The result is that Dogtooth paints a picture-perfect portrait of what appears to be society’s idea of normalcy at first glance, but slowly sheds and breaks the family’s routines to reveal the horrors beneath the surface of communication and modern existence.
The children in the film are obviously invented characters put in a situation that has been painted as being quite extreme, and in their isolation, they are portrayed as rather flat and seemingly without much depth. However, far from feeling detached from that portrayal, I actually really enjoyed the film and felt very much for the children in particular because as an only child I did have episodes of sitting around alone, feeling similarly flat and oddly without depth, like a blank cipher. At the age of 10 I remember that I was keenly aware of my conscious existence and this made me really frustrated with my seeming blankness or “lack of a character” – so I actually went and arbitrarily invented for myself a “favourite colour” (I randomly picked green and actually tried very hard to psyche myself into liking it), a “favourite number” (I picked 5 but I don’t know why), and other things like that. It was because I was so bored with having to tell grownups and other people that I didn’t really have a preference for anything at all.
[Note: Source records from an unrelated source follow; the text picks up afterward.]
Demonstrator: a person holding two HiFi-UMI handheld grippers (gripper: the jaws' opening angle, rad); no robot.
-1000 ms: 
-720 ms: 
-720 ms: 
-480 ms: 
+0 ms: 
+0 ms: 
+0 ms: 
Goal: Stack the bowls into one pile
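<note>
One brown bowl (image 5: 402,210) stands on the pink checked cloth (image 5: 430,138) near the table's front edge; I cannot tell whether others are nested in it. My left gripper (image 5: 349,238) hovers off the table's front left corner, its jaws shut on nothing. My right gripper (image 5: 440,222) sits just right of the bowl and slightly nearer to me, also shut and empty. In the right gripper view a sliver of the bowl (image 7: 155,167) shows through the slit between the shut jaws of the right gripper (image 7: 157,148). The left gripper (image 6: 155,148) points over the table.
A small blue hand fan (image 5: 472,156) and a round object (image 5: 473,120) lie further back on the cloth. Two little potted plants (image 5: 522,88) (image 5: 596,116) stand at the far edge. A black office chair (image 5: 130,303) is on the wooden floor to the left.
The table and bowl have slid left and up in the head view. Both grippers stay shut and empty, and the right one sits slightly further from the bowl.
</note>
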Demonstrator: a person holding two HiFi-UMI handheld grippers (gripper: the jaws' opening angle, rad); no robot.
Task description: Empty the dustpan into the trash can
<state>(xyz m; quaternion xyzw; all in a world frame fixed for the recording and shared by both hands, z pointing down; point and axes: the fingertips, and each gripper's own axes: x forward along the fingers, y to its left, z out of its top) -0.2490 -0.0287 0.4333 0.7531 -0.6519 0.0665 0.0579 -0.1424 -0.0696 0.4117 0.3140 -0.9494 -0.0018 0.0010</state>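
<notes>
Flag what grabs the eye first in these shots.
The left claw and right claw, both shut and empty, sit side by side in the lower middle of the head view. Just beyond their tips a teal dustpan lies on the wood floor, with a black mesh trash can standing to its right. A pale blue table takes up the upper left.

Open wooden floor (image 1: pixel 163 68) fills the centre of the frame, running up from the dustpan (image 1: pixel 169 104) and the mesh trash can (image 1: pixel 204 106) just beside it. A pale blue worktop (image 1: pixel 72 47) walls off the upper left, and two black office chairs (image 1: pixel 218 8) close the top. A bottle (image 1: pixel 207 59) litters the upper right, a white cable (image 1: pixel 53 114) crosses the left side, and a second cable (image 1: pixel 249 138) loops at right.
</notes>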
I also recall making up games like “Lying Flat on the Floor For Hours and Moving So Slowly Across It That No One Notices That I’m Actually Purposefully Moving Across The Room”. Perhaps, not so much unlike the girls and their game with some anesthetics, in which the Youngest one says to the Eldest, “I have a new anesthetic. Let’s play a game: the one who wakes up first wins…”
I guess I just had a lot of time alone with myself, wondering to myself why people invented structures that we assumed were normal like “families” and “societal expectations” and “cultural habits”. It wasn’t a bad childhood by any means, but maybe a wee bit isolated so I ended up making up lots of funny stories in my head and then wondering why the big performance of real life had to be written with all these preconceived roles and rules.
3. WALLED CITY
In a similar vein, I think I would like to write a novel about a building, but not in a conventional novel format. I already know which building I want to write about. This building is very far away but very fascinating in that, like Dogtooth, it reminds me of a walled city.
Yesterday I came across Franco Moretti’s Abstract Models for a Literary History, which argues for more mapping and graphing in Literary Historiography and a more experimental approach to literature (of which, the form of the novel has stagnated for far too many years!). It appears to have a healthy study of the various genres and novelistic forms that have had mass acceptance or popularity over the years. This book also begins with the following epigraph, which is also the exact same question that I find myself asking:
“A man who wants the truth becomes a scientist; a man who wants to give free play to his subjectivity may become a writer; but what should a man do who wants something inbetween?”